Title: A Bayesian approach to Mendelian randomization using summary statistics in the univariable and multivariable settings with correlated pleiotropy
Description:
Abstract Mendelian randomization uses genetic variants as instrumental variables to make causal inferences on the effect of an exposure on an outcome.
Due to the recent abundance of high-powered genome-wide association studies, many putative causal exposures of interest have large numbers of independent genetic variants with which they associate, each representing a potential instrument for use in a Mendelian randomization analysis.
Such polygenic analyses increase the power of the study design to detect causal effects, however they also increase the potential for bias due to instrument invalidity.
Recent attention has been given to dealing with bias caused by correlated pleiotropy, which results from violation of the Instrument Strength independent of Direct Effect assumption.

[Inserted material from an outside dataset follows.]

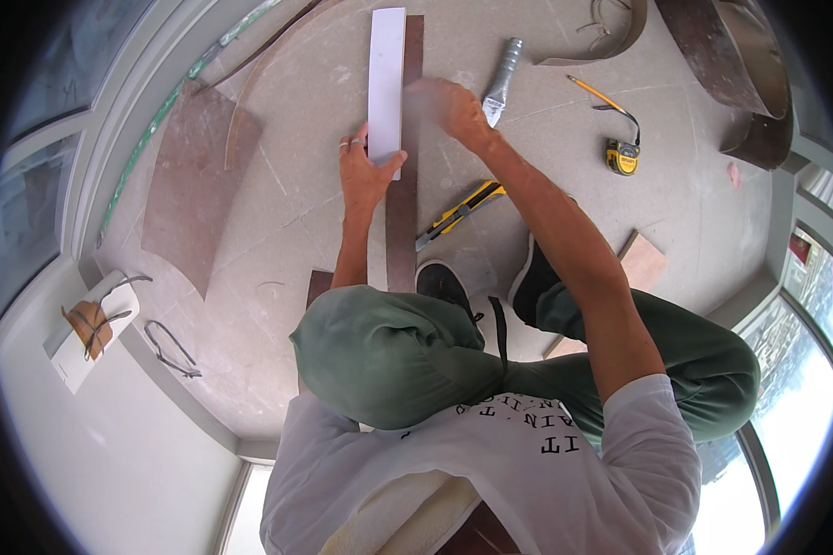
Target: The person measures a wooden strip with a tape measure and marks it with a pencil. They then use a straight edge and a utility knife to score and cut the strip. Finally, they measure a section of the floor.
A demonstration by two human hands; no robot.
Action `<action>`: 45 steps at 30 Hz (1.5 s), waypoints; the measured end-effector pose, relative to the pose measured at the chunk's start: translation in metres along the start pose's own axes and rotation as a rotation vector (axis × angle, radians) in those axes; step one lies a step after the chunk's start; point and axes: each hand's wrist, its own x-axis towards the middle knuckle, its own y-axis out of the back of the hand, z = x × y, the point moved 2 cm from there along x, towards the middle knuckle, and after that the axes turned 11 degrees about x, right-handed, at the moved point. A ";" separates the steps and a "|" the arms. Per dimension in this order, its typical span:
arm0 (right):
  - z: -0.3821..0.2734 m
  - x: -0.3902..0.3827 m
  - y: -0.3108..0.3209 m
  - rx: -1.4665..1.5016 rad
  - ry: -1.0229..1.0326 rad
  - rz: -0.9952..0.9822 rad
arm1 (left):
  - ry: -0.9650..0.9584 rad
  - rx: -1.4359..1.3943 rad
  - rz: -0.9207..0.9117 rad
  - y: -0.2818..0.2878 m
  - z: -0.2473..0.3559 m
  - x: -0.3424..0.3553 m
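Note:
A long white board (386,92) lies lengthwise on the floor in front of me. My left hand (365,169) grips its near end, thumb on the right edge and fingers at the left edge. Along the board's right side runs a narrow dark brown strip (402,227). My right hand (455,111) is just right of the board, over the strip's right edge; motion smears its fingers, so I cannot make out whether it holds anything. Below it rests a yellow and black utility knife (463,214). A grey-handled tool (503,79) lies beyond, right of that hand.
At right are a pencil (594,93), a yellow tape measure (623,157) and curled brown strips (727,60). A brown sheet (199,180) lies left beside the window wall. My shoes (446,287) are close to the knife. A tan tile-like piece (640,260) sits by my right leg.

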 end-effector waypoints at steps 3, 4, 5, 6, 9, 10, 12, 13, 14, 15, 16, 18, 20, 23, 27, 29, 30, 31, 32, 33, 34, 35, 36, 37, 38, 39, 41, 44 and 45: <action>0.000 0.001 -0.001 -0.017 -0.014 0.003 | 0.002 0.008 0.011 0.001 0.001 -0.002; 0.000 0.001 -0.001 -0.018 -0.007 0.005 | 0.000 0.024 0.017 0.001 0.001 -0.002; -0.001 0.001 -0.001 -0.019 0.000 0.008 | 0.005 0.030 0.015 0.002 0.002 -0.002; 0.000 0.001 -0.001 -0.036 -0.007 0.009 | 0.011 0.037 0.012 0.002 0.003 -0.002; -0.001 0.000 -0.001 -0.069 -0.013 0.011 | -0.009 0.064 0.039 0.000 0.004 -0.002; -0.001 0.000 0.000 -0.067 -0.007 0.011 | -0.023 0.073 0.053 -0.001 0.005 -0.002; -0.002 -0.001 0.001 -0.056 0.008 0.016 | -0.022 0.087 0.048 -0.001 0.005 -0.002; -0.003 -0.001 0.003 -0.050 0.016 0.021 | -0.023 0.094 0.044 -0.001 0.005 -0.002; -0.008 -0.002 0.004 -0.040 0.021 0.023 | -0.018 0.084 0.038 0.001 0.005 -0.003; -0.012 -0.002 0.004 -0.016 -0.026 0.001 | -0.013 0.073 0.032 0.003 0.007 -0.002; -0.016 -0.001 0.006 0.008 -0.074 -0.021 | -0.008 0.063 0.027 0.004 0.007 -0.002; -0.018 -0.001 0.010 0.004 -0.081 -0.019 | -0.002 0.051 0.044 0.002 0.005 0.000; -0.023 -0.001 0.013 -0.042 -0.004 0.025 | 0.007 0.046 0.046 0.001 0.005 -0.001; -0.026 -0.002 0.015 -0.029 -0.140 -0.037 | 0.028 0.055 0.027 0.002 0.007 -0.001; -0.026 -0.002 0.015 -0.018 -0.119 -0.031 | 0.044 0.069 0.009 0.000 0.007 0.000; -0.026 -0.001 0.015 -0.025 -0.120 -0.029 | 0.033 0.079 0.009 0.000 0.006 0.000; -0.027 -0.001 0.014 -0.019 -0.123 -0.032 | 0.023 0.087 0.013 -0.001 0.004 0.000; -0.027 -0.001 0.015 -0.012 -0.127 -0.036 | 0.013 0.096 0.017 -0.001 0.001 0.001; -0.029 -0.001 0.015 -0.006 -0.132 -0.040 | 0.018 0.096 0.011 0.000 0.002 0.000; -0.030 -0.001 0.015 0.000 -0.141 -0.045 | 0.022 0.096 0.006 0.001 0.002 0.000; -0.032 -0.002 0.015 0.005 -0.150 -0.051 | 0.027 0.096 0.001 0.003 0.003 0.000; -0.030 -0.002 0.016 0.007 -0.161 -0.053 | 0.024 0.096 -0.002 0.002 0.003 0.000; -0.028 -0.002 0.015 -0.011 -0.137 -0.037 | 0.022 0.096 -0.004 0.002 0.004 0.000; -0.027 -0.002 0.015 -0.028 -0.113 -0.021 | 0.019 0.095 -0.006 0.001 0.005 0.000; -0.026 -0.002 0.014 -0.042 -0.089 -0.006 | 0.031 0.082 -0.008 0.001 0.005 0.000; -0.025 -0.002 0.014 -0.049 -0.098 -0.013 | 0.044 0.068 -0.009 0.001 0.005 0.000; -0.024 -0.001 0.013 -0.063 -0.114 -0.025 | 0.057 0.048 -0.010 0.001 0.004 0.000; -0.024 0.000 0.013 -0.059 -0.128 -0.039 | 0.061 0.036 -0.003 0.000 0.003 0.001; -0.023 -0.001 0.013 -0.042 -0.105 -0.035 | 0.063 0.037 -0.001 0.000 0.003 0.001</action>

Although methods have been proposed which can account for this bias, a number of restrictive conditions remain in many commonly used techniques.
In this paper, we propose a novel Bayesian framework for Mendelian randomization which provides valid causal inference under very general settings.
We propose the methods MR-Horse and MVMR-Horse, which can be performed without access to individual-level data, using only summary statistics of the type commonly published by genome-wide association studies, and can account for both correlated and uncorrelated pleiotropy.
In simulation studies, we show that the approach retains type I error rates below nominal levels even in high pleiotropy scenarios.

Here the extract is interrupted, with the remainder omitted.